▸ **Task requirements**
Return, exactly and in full, the lines of the records below starting at the one with "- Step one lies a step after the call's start" and ending at the one with "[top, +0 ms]", and no other lines.

▸ **Provided records**
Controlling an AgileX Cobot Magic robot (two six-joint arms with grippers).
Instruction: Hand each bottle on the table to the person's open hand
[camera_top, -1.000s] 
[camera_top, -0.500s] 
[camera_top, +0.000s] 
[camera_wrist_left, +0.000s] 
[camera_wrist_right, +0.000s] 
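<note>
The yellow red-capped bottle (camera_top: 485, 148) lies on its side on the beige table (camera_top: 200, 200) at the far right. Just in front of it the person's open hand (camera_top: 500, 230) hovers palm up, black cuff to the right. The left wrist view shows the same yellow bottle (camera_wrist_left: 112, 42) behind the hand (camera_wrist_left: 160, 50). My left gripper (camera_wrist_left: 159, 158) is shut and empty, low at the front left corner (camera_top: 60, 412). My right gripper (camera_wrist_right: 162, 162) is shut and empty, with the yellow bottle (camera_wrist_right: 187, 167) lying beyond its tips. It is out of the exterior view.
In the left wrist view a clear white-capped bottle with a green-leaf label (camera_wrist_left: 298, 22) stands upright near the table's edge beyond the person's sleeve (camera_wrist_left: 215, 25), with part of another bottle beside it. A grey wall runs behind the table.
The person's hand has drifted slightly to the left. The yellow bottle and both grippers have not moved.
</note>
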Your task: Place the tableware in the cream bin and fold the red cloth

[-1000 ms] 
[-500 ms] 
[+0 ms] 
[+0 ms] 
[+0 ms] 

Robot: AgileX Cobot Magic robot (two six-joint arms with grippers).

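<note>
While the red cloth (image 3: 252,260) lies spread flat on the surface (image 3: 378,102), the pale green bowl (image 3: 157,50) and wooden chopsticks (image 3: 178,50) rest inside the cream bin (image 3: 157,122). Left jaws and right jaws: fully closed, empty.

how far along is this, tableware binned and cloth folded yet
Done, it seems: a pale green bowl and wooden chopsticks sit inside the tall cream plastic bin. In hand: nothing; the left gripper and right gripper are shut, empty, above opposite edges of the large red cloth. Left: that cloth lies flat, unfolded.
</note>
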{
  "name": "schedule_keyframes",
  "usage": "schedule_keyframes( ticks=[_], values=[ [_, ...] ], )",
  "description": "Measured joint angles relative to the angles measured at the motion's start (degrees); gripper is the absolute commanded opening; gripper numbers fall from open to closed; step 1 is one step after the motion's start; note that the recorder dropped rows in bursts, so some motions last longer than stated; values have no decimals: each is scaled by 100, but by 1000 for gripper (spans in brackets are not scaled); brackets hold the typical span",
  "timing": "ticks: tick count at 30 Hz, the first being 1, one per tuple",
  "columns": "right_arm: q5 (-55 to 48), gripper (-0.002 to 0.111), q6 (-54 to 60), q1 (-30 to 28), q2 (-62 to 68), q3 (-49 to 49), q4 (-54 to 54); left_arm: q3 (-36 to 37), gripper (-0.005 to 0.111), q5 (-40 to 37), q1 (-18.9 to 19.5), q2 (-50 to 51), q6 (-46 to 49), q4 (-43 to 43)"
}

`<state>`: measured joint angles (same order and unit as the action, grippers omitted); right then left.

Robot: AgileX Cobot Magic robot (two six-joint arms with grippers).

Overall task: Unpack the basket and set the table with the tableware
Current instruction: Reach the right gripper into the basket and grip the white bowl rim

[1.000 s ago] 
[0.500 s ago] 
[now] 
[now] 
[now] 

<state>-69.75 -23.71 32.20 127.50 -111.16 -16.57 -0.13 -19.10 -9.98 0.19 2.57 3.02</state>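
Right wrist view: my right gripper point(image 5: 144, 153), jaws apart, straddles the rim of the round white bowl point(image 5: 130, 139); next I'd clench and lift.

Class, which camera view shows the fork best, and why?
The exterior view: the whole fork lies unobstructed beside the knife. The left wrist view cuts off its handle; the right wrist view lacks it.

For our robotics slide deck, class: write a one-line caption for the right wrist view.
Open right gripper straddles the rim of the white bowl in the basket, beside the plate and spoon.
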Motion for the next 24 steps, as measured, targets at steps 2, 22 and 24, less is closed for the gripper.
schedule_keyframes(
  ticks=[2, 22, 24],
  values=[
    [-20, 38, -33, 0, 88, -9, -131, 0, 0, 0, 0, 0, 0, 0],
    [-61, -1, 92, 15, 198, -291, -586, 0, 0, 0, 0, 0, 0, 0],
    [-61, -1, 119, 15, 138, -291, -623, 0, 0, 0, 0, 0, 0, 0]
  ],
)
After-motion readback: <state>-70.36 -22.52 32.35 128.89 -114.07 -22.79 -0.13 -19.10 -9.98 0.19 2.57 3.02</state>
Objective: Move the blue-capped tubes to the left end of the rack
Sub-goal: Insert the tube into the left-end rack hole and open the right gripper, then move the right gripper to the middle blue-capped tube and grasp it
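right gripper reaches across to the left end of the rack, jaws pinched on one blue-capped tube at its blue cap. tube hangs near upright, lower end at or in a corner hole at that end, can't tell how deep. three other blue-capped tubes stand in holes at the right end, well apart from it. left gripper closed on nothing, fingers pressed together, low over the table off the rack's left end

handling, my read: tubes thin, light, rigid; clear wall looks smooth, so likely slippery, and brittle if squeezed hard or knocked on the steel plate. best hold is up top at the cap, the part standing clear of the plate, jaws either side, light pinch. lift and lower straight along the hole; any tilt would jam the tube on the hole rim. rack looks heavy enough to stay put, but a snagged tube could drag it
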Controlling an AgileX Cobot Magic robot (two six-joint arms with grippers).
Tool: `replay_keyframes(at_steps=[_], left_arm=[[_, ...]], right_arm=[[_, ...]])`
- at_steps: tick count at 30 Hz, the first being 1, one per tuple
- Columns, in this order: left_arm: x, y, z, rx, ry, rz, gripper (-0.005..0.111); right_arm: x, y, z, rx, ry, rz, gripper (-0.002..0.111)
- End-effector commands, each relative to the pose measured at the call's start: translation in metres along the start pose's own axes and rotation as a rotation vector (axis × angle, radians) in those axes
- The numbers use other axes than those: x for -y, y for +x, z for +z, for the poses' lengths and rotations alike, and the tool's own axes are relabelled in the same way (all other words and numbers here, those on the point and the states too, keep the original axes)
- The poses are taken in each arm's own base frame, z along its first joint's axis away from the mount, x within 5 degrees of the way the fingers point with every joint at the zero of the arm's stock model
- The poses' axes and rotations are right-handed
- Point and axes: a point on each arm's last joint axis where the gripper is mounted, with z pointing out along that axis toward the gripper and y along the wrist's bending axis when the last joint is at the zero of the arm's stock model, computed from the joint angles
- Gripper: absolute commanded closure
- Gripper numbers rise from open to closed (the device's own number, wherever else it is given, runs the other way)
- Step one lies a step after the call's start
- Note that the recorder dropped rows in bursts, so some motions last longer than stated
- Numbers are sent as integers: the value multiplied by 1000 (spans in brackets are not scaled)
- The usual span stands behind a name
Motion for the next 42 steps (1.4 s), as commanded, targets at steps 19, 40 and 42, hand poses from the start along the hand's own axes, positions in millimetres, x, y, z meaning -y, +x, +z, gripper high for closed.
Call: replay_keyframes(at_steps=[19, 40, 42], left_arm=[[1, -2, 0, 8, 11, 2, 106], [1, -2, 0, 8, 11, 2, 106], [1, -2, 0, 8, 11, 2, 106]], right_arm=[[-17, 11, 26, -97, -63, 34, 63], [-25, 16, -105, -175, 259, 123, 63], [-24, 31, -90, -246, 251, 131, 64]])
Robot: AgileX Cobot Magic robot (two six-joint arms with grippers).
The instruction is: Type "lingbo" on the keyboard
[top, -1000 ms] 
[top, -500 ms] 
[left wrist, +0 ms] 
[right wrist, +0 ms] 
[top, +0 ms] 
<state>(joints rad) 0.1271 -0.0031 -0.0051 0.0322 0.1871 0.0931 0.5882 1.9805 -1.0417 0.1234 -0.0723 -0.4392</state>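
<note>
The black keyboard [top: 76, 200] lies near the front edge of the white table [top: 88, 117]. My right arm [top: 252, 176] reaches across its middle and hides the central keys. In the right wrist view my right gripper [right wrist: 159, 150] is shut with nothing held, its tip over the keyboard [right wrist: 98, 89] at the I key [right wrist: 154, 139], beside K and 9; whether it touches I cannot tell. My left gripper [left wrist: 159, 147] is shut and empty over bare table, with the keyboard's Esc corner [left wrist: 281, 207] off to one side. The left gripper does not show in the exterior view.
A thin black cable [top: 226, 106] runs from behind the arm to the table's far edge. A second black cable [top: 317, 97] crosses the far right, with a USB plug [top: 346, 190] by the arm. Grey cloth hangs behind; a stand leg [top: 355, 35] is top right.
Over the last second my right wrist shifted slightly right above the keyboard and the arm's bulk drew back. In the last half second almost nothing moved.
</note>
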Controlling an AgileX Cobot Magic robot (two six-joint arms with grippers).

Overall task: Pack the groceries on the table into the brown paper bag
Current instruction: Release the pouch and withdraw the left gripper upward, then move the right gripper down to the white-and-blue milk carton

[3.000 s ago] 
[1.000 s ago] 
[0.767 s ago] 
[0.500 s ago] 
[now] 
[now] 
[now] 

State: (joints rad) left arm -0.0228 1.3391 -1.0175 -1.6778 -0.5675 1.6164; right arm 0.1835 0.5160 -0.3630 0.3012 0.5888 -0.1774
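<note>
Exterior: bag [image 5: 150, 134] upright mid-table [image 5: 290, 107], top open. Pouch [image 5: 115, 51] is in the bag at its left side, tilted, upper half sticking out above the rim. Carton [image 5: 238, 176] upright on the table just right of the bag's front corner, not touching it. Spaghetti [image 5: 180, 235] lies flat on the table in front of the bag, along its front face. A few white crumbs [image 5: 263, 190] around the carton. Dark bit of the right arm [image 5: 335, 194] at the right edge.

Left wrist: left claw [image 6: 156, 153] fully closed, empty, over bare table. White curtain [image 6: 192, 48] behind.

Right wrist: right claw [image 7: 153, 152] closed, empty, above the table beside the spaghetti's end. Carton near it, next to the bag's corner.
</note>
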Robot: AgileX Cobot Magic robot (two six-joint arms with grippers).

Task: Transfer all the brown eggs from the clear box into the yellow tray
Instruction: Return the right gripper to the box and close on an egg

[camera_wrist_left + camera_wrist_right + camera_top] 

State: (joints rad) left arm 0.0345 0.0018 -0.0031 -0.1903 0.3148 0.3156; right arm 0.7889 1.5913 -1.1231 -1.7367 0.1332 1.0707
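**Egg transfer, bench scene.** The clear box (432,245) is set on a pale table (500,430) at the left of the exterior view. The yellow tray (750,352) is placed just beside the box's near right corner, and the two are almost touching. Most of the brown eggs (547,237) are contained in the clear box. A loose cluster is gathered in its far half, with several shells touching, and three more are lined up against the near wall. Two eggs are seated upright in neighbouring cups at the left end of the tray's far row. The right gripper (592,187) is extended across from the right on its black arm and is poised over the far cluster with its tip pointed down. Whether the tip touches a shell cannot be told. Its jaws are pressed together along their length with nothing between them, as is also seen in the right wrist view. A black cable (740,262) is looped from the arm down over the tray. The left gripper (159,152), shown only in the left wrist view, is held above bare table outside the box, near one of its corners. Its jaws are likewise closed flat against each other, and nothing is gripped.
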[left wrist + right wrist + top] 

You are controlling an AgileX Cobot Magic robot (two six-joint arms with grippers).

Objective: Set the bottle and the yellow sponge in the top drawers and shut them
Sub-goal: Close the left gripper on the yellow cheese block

▸ **Output for this exercise**
- Step one lies a step after the call's start
- Note that the recorder dropped rows in bursts, so some motions last longer than stated
- Numbers are sent as integers: the value multiplied by 1000 (spans in brackets are not scaled)
- The usual span stands behind a name
Motion for the next 42 steps (1.4 s), as commanded, targets at steps 19, 40 and 42, hand poses from the start along the hand's own axes, positions in millimetres, x, y, z meaning -y, +x, +z, gripper high for closed.
Call: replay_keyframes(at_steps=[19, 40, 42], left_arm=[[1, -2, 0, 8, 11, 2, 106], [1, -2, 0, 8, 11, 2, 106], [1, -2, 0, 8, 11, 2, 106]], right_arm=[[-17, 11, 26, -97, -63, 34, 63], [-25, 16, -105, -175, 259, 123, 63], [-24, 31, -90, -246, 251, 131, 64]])
Robot: AgileX Cobot Magic robot (two six-joint arms with grippers).
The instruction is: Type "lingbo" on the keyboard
[top, -1000 ms] 
[top, -500 ms] 
[left wrist, +0 ms] 
[right wrist, +0 ms] 
[top, +0 ms] 

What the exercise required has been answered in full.